Performance investigation and operation optimization of an innovative hybrid renewable energy integration system for commercial building complex and hydrogen vehicles

With the increasing in energy demands and carbon emissions of building and transport sectors, improving the penetration of renewable resources in these areas are inevitable trends. To further develop the theoretical method of energy integrated system in building/transportation area, load forecasting of commercial building complex and hydrogen vehicles are determined, a novel hybrid renewable energy integration system is presented and studied. Thermal, economic and environmental performances for poly-generation system are performed and optimized, optimal performance and configuration are obtained by NSGA-II algorithm and TOPSIS-Shannon entropy weight method.
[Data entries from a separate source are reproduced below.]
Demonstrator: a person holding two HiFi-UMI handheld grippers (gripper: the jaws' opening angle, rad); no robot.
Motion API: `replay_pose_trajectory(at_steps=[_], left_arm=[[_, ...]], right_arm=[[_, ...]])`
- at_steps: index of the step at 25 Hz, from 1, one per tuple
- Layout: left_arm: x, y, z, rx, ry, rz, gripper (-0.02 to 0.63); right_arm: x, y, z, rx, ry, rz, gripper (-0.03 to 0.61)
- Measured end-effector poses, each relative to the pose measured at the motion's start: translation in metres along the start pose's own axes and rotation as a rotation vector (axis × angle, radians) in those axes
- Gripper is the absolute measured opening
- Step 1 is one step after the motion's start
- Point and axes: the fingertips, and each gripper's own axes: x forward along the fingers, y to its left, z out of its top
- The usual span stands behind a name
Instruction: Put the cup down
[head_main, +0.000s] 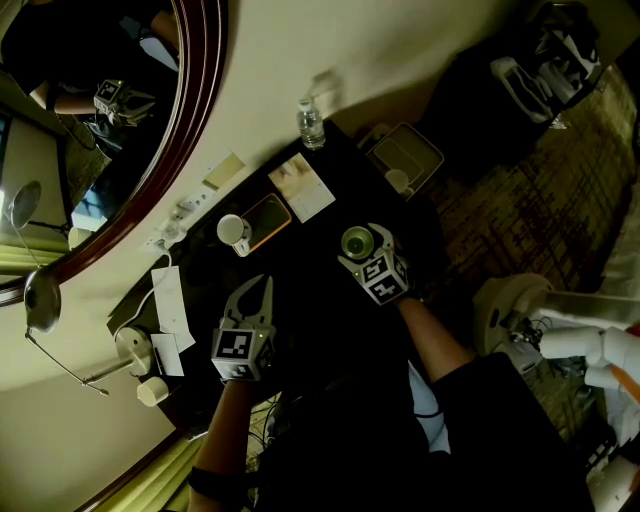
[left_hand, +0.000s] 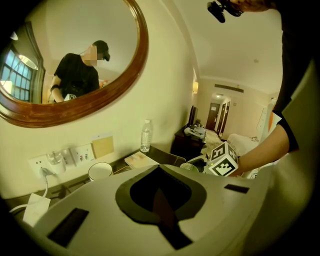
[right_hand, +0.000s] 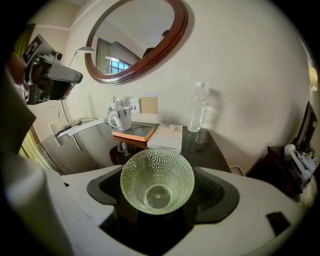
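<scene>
Cup (right_hand: 157, 188) on bench (right_hand: 90, 145), seemingly | R tongs (right_hand: 160, 192) wide round it, no pinch | L tongs (left_hand: 160, 172) closed, empty | pull R straight back, clear rim.

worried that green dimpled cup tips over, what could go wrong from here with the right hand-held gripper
1. The cup sits between the wide-open jaws of the right hand-held gripper, with its rim close to both pads. A crooked pull-back could clip the rim and tip it.
2. The table top is glossy, so a nudged cup may slide toward the notebook just beyond.
</scene>
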Motion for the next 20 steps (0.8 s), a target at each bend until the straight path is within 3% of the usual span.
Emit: replay_pose_trajectory(at_steps=[9, 14, 16, 20], left_arm=[[0.003, -0.006, 0.009, -0.010, -0.027, -0.003, 0.000], [-0.004, -0.004, 0.016, -0.044, -0.067, 0.025, 0.000], [-0.009, -0.002, 0.018, -0.063, -0.085, 0.037, 0.000], [-0.019, 0.006, 0.006, -0.047, -0.107, 0.043, 0.000]], right_arm=[[-0.026, 0.000, 0.014, -0.024, -0.025, 0.031, 0.453], [-0.065, 0.008, 0.057, -0.078, -0.071, 0.065, 0.449], [-0.076, 0.012, 0.073, -0.090, -0.096, 0.093, 0.399], [-0.094, 0.023, 0.102, -0.097, -0.156, 0.174, 0.377]])
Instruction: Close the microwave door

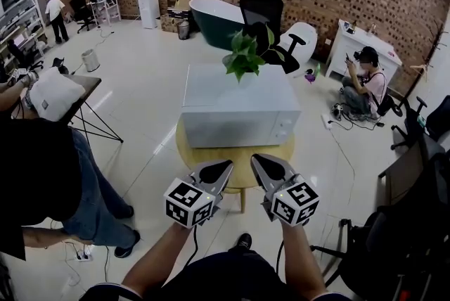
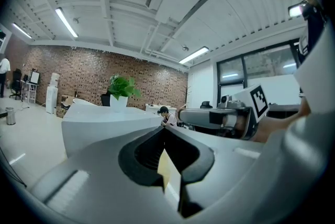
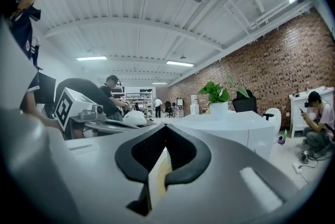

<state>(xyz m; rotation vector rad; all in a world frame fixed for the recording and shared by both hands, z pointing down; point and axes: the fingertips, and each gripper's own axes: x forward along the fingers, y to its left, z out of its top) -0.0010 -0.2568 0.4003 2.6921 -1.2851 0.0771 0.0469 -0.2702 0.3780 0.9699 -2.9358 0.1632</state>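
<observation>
the white microwave [image 1: 235, 110] sits on a round wooden tabletop [image 1: 211, 155] in the middle of the head view. its long axis runs left to right across the picture. its front face is turned toward the person holding the tongs, with the door on the left part of that face and a narrow control strip at the right end. the door lies flush with the front, shut. any brand or print on the front is too small to read. a potted plant [image 1: 244, 57] in a white pot stands on the microwave's top, toward the back.

the only clear markings are the black-and-white square patterns on the cubes of the two grippers; they carry no letters.

the left tongs [image 1: 225, 166] and the right tongs [image 1: 256, 159] hang side by side over the near edge of the tabletop, just short of the microwave's front and not touching it, both pointing at it. in each gripper view the jaws are clenched tip to tip, with nothing between them.

a person in a white cap [image 1: 49, 94] stands at the left. another person [image 1: 362, 81] sits on the floor by the brick wall at the right.
</observation>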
In addition, operating performance characteristics of integration system during typical weekday and weekend in different seasons are analyzed, the influences of critical parameters on comprehensive performances of integrated system are also conducted. The results showed that optimal exergetic efficiency, levelized cost of product (LCOP) and levelized CO2 emissions of product (LCEP) are 12.61 %, 0.0711 $/kWh and 0.0185 kg/kWh. Furthermore, thermodynamic performances of proposed system decreases while LCOP and LCEP rise with the increasing in HVs stock. Biomass and purchased electricity prices have different impacts on system comprehensive performances. In general, this study provides a new alternative for multiple renewable energy integrated system optimization in building and transportation sectors.